Le 24 mars, le Hobby entrait dans la baie du Roi, entièrement libre de glace comme en plein été. Dès l’arrivée du navire, les chantiers de Ny Aalesund prirent une nouvelle activité.

On commença par tendre la toile sur la charpente du hall ; pour cela, elle avait été divisée en 44 pièces de 30 mètres de haut sur 5 de large, correspondant à l’intervalle existant entre deux travées. L’amarrage de toutes ces toiles exigea, cela va sans dire, des kilomètres de corde. L’installation de la porte ou plutôt du rideau fut plus compliquée. Si le rideau tombait perpendiculairement, il subirait une pression formidable, lorsque le vent soufflerait en tempête, et, de ce fait, l’édifice éprouverait un ébranlement. Afin de remédier à cet inconvénient, au moyen de câbles la toile fut tendue en avant de la porte, de manière à ce qu’elle prît la forme d’une demi-pyramide, dont le sommet se trouvait à environ 25 mètres de l’entrée. Grâce à ce dispositif, le vent n’exerçait plus de pression normale sur la toile et se trouvait rejeté sur les côtés.

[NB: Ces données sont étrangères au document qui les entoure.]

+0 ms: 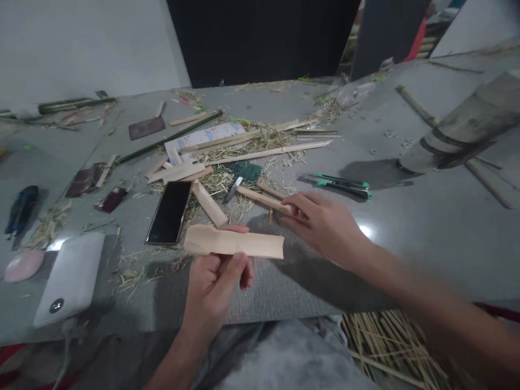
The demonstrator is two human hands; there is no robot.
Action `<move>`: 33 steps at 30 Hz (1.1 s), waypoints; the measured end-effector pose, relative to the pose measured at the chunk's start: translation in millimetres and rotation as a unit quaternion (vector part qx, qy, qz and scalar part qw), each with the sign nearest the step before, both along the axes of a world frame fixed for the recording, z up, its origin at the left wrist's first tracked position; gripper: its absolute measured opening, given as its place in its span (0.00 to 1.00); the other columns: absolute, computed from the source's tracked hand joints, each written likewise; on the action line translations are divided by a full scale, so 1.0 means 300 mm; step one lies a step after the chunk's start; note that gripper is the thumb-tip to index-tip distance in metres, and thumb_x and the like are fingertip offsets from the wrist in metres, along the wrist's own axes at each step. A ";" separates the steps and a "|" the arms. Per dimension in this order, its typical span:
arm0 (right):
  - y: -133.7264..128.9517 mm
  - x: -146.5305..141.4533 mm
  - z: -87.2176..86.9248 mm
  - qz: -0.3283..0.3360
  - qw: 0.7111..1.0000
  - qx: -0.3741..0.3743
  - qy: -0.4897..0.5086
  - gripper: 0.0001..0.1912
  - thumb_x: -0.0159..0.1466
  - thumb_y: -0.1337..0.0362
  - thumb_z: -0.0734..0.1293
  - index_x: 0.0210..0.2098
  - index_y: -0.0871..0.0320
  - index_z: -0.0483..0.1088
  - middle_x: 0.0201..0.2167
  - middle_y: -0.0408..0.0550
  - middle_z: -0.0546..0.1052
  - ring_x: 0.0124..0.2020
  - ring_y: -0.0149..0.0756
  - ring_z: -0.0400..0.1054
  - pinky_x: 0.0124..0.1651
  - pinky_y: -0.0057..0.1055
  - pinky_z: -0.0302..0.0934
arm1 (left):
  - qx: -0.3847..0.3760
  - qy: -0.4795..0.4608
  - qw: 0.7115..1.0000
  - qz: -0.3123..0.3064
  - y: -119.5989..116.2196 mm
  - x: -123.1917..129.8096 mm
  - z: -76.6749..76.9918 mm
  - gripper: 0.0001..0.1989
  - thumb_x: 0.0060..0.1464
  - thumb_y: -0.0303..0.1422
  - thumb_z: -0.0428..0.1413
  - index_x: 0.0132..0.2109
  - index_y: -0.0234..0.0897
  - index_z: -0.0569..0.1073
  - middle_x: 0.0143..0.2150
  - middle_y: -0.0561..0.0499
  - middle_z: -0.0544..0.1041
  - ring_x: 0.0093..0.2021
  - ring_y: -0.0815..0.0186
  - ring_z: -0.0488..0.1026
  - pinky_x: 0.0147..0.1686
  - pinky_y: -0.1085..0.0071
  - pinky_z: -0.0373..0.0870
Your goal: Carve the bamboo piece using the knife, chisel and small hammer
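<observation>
My left hand (219, 287) is closed on a pale split bamboo piece (239, 242), with the thumb on its near edge and the fingers underneath. The piece lies crosswise above the table's front, wider at its left end. To the right, my right hand (320, 225) has its fingers closed around the end of a wooden-handled tool (260, 197). The tool's small metal head (234, 189) points left over the shavings; its exact kind is unclear. Another bamboo strip (209, 203) lies just behind the held piece, beside a black phone (169, 212).
Green-and-black cutters (341, 185) lie beyond my right hand. A thick bamboo pole (467, 127) stands at the right. Bamboo strips (268, 153) and shavings cover the middle. At the left are a white power bank (73, 276), a pink object (24, 265) and sandpaper (147, 128).
</observation>
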State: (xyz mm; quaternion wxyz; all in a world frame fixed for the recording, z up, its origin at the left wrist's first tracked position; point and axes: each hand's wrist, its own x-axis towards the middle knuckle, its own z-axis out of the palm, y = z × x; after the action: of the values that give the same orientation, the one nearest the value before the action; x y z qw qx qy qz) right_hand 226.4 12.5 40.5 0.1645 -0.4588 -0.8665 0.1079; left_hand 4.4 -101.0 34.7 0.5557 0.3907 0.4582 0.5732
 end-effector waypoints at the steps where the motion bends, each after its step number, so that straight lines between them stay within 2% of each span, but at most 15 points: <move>1: 0.026 0.005 -0.012 0.012 0.998 0.025 -0.058 0.11 0.73 0.59 0.70 0.51 0.57 0.74 0.46 0.54 0.81 0.48 0.49 0.75 0.41 0.38 0.64 | -0.007 -0.006 1.000 0.008 0.002 -0.004 0.003 0.15 0.70 0.41 0.60 0.56 0.37 0.72 0.25 0.55 0.73 0.25 0.69 0.68 0.26 0.74 0.65; 3: 0.071 0.013 -0.034 0.032 0.993 0.034 -0.112 0.09 0.71 0.60 0.71 0.48 0.57 0.75 0.48 0.55 0.80 0.52 0.54 0.73 0.44 0.40 0.64 | -0.013 -0.012 1.000 0.020 0.010 -0.014 0.005 0.16 0.68 0.42 0.61 0.55 0.37 0.74 0.25 0.55 0.72 0.26 0.69 0.67 0.27 0.73 0.64; 7: 0.124 0.020 -0.065 0.043 0.992 0.020 -0.120 0.06 0.72 0.61 0.69 0.46 0.55 0.74 0.44 0.51 0.80 0.43 0.48 0.75 0.39 0.39 0.62 | -0.023 0.033 0.998 0.044 0.083 -0.045 0.026 0.14 0.66 0.44 0.62 0.46 0.37 0.79 0.24 0.57 0.62 0.24 0.71 0.54 0.24 0.72 0.52; 9: 0.133 0.022 -0.073 0.044 0.992 0.022 -0.117 0.05 0.73 0.62 0.66 0.45 0.55 0.74 0.44 0.53 0.80 0.44 0.48 0.75 0.40 0.39 0.62 | -0.013 0.071 0.996 0.050 0.154 -0.058 0.065 0.15 0.68 0.44 0.59 0.41 0.37 0.80 0.24 0.57 0.58 0.24 0.71 0.51 0.24 0.71 0.48; 12: 0.135 0.031 -0.074 0.057 0.992 0.018 -0.110 0.05 0.71 0.67 0.64 0.45 0.56 0.73 0.44 0.54 0.80 0.46 0.49 0.75 0.43 0.39 0.62 | 0.016 0.094 0.995 0.007 0.275 -0.067 0.143 0.13 0.66 0.41 0.60 0.38 0.37 0.80 0.23 0.57 0.53 0.24 0.71 0.48 0.24 0.71 0.48; 14: 0.136 0.047 -0.066 0.066 0.993 0.007 -0.102 0.05 0.70 0.68 0.64 0.43 0.56 0.72 0.41 0.53 0.80 0.43 0.46 0.76 0.41 0.38 0.62 | 0.035 0.120 0.992 -0.011 0.339 -0.070 0.180 0.15 0.66 0.42 0.59 0.37 0.36 0.80 0.24 0.57 0.54 0.23 0.71 0.48 0.23 0.72 0.47; 16: 0.138 0.068 -0.054 0.067 0.994 -0.007 -0.089 0.05 0.71 0.68 0.63 0.41 0.55 0.70 0.38 0.50 0.80 0.38 0.43 0.76 0.38 0.36 0.60 | 0.048 0.148 0.988 -0.008 0.381 -0.074 0.190 0.17 0.65 0.44 0.60 0.35 0.35 0.80 0.24 0.55 0.59 0.23 0.71 0.52 0.22 0.73 0.49; 18: 0.145 0.088 -0.043 0.049 0.996 -0.018 -0.072 0.05 0.71 0.68 0.62 0.37 0.54 0.67 0.34 0.46 0.79 0.33 0.39 0.74 0.35 0.34 0.58 | 0.050 0.166 0.985 -0.001 0.404 -0.080 0.177 0.16 0.63 0.44 0.61 0.36 0.36 0.80 0.26 0.54 0.63 0.24 0.70 0.57 0.23 0.73 0.54; 21: 0.161 0.111 -0.036 -0.012 0.999 -0.023 -0.048 0.08 0.70 0.67 0.62 0.33 0.53 0.61 0.26 0.43 0.74 0.24 0.35 0.67 0.29 0.33 0.51 | 0.030 0.187 0.982 -0.016 0.420 -0.094 0.133 0.11 0.60 0.41 0.63 0.42 0.37 0.78 0.29 0.53 0.67 0.26 0.70 0.61 0.24 0.75 0.57; 23: 0.173 0.122 -0.037 -0.059 0.997 -0.019 -0.038 0.10 0.70 0.65 0.62 0.32 0.52 0.59 0.25 0.44 0.72 0.23 0.36 0.63 0.29 0.33 0.47 | -0.002 0.224 0.972 -0.069 0.425 -0.105 0.101 0.10 0.59 0.39 0.63 0.41 0.37 0.76 0.29 0.54 0.67 0.25 0.70 0.61 0.23 0.76 0.54; 25: 0.179 0.128 -0.040 -0.092 0.995 -0.017 -0.032 0.10 0.70 0.65 0.62 0.32 0.51 0.56 0.25 0.45 0.71 0.23 0.37 0.62 0.30 0.34 0.45 | -0.051 0.281 0.945 -0.158 0.427 -0.113 0.076 0.09 0.59 0.37 0.62 0.35 0.36 0.74 0.25 0.54 0.66 0.22 0.71 0.60 0.22 0.75 0.51; 27: 0.179 0.129 -0.044 -0.103 0.994 -0.022 -0.027 0.10 0.71 0.64 0.61 0.33 0.51 0.55 0.27 0.45 0.72 0.24 0.37 0.62 0.31 0.34 0.45 | -0.085 0.326 0.914 -0.225 0.425 -0.116 0.059 0.13 0.59 0.37 0.62 0.29 0.38 0.70 0.23 0.54 0.67 0.21 0.70 0.60 0.21 0.74 0.51; 28: 0.176 0.127 -0.046 -0.102 0.994 -0.026 -0.024 0.11 0.71 0.64 0.60 0.33 0.51 0.54 0.28 0.46 0.72 0.25 0.37 0.62 0.31 0.34 0.46 | -0.090 0.338 0.906 -0.237 0.423 -0.117 0.054 0.14 0.59 0.37 0.61 0.29 0.38 0.69 0.22 0.54 0.68 0.20 0.69 0.61 0.21 0.73 0.51; 31: 0.163 0.111 -0.057 -0.088 0.995 -0.043 -0.017 0.12 0.73 0.63 0.60 0.34 0.51 0.54 0.29 0.46 0.74 0.27 0.38 0.64 0.31 0.34 0.49 | -0.077 0.352 0.908 -0.212 0.417 -0.118 0.044 0.08 0.59 0.38 0.62 0.38 0.38 0.74 0.20 0.56 0.69 0.18 0.68 0.61 0.20 0.73 0.48; 33: 0.157 0.095 -0.068 -0.083 0.995 -0.054 -0.016 0.12 0.73 0.61 0.62 0.34 0.51 0.56 0.30 0.46 0.75 0.28 0.38 0.66 0.30 0.33 0.49 | -0.060 0.374 0.906 -0.189 0.415 -0.118 0.038 0.13 0.60 0.38 0.62 0.49 0.37 0.76 0.19 0.58 0.69 0.18 0.66 0.61 0.20 0.72 0.46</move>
State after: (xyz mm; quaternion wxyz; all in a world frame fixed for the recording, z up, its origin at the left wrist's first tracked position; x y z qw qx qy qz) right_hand 255.1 59.5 20.1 0.1336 -0.5391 -0.8209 0.1330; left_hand -30.9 23.5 46.1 0.4641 0.6216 0.5836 0.2402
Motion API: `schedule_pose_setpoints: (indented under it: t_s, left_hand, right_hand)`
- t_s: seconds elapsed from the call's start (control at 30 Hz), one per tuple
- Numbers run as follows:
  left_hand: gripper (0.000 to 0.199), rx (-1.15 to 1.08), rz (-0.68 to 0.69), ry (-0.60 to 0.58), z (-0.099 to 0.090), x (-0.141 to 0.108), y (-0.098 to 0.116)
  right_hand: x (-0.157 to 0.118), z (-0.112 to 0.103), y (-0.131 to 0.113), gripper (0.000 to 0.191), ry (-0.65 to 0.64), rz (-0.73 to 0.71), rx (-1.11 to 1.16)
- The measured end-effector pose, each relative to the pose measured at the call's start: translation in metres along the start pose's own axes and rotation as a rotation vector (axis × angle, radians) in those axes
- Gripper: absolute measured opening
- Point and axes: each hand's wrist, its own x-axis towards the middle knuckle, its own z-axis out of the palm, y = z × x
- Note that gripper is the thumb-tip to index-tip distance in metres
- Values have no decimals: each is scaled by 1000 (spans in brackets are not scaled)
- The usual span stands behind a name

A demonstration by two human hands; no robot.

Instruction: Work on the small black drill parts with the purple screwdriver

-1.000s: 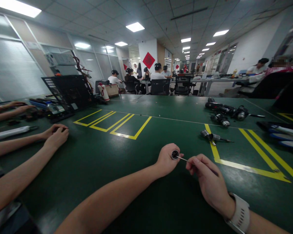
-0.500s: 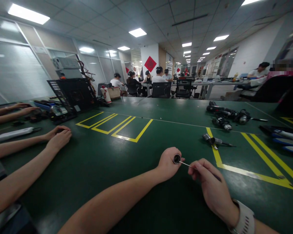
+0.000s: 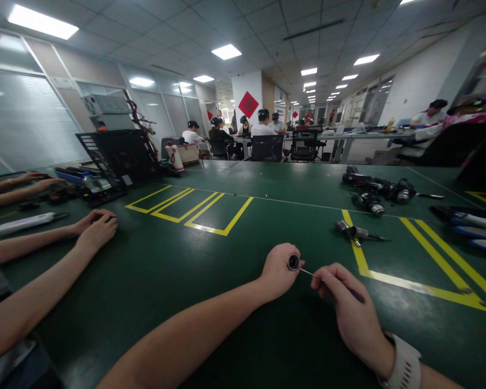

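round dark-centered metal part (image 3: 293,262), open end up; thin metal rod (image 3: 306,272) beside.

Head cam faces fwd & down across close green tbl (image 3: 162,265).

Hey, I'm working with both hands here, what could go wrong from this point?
The thin metal rod in your right hand points toward your left hand, which grips the round part, so a slip might jab it. The metal pieces beyond look rounded and could roll if bumped.
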Motion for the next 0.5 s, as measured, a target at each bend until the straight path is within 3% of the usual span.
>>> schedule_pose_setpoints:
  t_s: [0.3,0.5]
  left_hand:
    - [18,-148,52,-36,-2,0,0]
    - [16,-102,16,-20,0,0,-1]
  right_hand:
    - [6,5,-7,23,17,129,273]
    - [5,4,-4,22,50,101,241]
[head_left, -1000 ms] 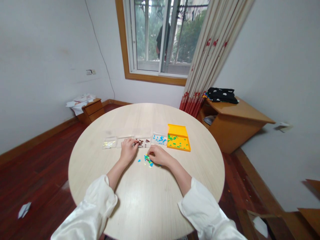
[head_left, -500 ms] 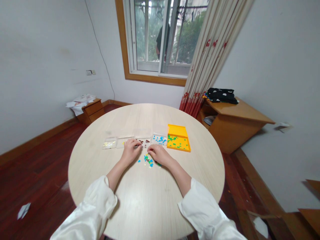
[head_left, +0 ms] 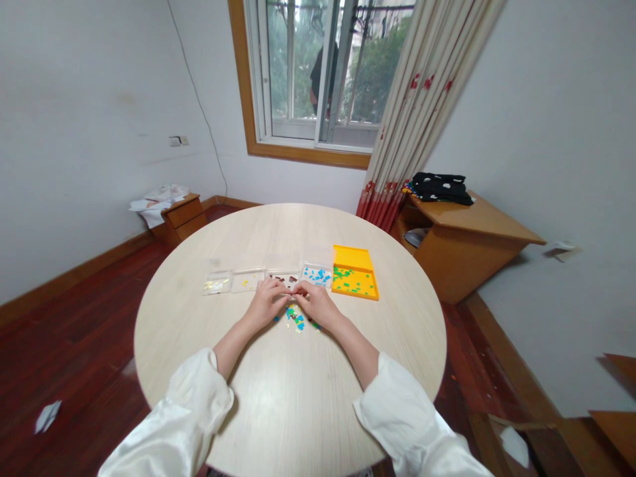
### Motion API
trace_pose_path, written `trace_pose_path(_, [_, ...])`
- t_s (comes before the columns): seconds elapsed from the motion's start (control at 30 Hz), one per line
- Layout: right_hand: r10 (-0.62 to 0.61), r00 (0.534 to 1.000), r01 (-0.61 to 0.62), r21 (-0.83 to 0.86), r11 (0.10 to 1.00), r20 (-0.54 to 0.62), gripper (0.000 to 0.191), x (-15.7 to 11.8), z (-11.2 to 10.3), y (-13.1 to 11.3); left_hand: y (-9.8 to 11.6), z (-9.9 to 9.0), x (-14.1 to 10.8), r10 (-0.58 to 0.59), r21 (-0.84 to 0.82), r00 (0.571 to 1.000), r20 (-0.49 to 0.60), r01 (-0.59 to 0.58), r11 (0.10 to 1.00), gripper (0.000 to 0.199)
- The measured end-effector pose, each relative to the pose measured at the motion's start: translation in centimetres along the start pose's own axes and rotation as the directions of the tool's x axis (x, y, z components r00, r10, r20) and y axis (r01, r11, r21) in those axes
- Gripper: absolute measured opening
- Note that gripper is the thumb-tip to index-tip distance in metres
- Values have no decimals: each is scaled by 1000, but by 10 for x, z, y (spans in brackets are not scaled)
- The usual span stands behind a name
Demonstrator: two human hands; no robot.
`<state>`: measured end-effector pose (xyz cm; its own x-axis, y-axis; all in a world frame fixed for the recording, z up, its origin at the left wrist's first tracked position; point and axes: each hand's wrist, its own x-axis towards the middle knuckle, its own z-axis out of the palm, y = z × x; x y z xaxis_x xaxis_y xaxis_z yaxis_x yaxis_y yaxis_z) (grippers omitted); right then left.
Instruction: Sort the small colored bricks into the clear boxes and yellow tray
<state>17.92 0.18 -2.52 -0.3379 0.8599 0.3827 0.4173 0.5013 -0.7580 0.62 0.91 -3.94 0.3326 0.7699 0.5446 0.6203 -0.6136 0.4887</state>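
My left hand (head_left: 268, 304) and my right hand (head_left: 314, 304) meet at the fingertips in front of the clear box with brown pieces (head_left: 293, 279). Both hands are pinched; whatever lies between the fingertips is too small to make out. Just below them a loose pile of blue, green and yellow pieces (head_left: 297, 319) rests on the table. Clear boxes hold blue pieces (head_left: 317, 276), a few yellow pieces (head_left: 245, 282) and pale pieces (head_left: 216, 285). An open orange box (head_left: 375, 285) at the right holds green pieces (head_left: 356, 287).
The round pale table (head_left: 293, 397) carries everything. Behind it are a window (head_left: 322, 73) and a curtain (head_left: 422, 86). A wooden desk (head_left: 491, 222) with dark cloth stands at the right, a small cabinet (head_left: 183, 218) at the left. A person is partly visible outside.
My left hand has moved right from the boxes to my right hand, and their fingertips now meet. The yellow pieces' box is less covered.
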Motion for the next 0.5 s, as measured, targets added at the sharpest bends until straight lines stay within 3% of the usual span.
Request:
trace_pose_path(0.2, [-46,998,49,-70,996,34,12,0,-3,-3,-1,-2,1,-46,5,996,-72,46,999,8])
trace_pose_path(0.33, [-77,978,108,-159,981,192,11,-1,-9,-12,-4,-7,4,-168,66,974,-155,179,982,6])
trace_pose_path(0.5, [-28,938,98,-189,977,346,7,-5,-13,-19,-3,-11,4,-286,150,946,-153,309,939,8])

La manœuvre du rideau était obtenue par deux treuils, placés l’un à droite, l’autre à gauche de la porte, agissant sur des jeux d’anneaux glissant sur les montants.

En même temps que l’on mettait en place la couverture du hall, on s’occupait du mât d’amarrage. En une semaine, l’ingénieur Luné réussit à le dresser. Après avoir monté l’appareil sur le sol, il engagea deux de ses pieds dans les boulons à œil fixés aux deux blocs antérieurs de la fondation et, sur la charnière ainsi obtenue, le mât fut levé d’une seule pièce au moyen de treuils et de palans. Notez qu’il mesurait une hauteur de 35 mètres et atteignait un poids de 14 tonnes, et vous vous rendrez compte de la délicatesse de l’opération.

Ainsi, au début d’avril, l’aérodrome du Spitsberg se trouvait dans un état d’avancement très satisfaisant.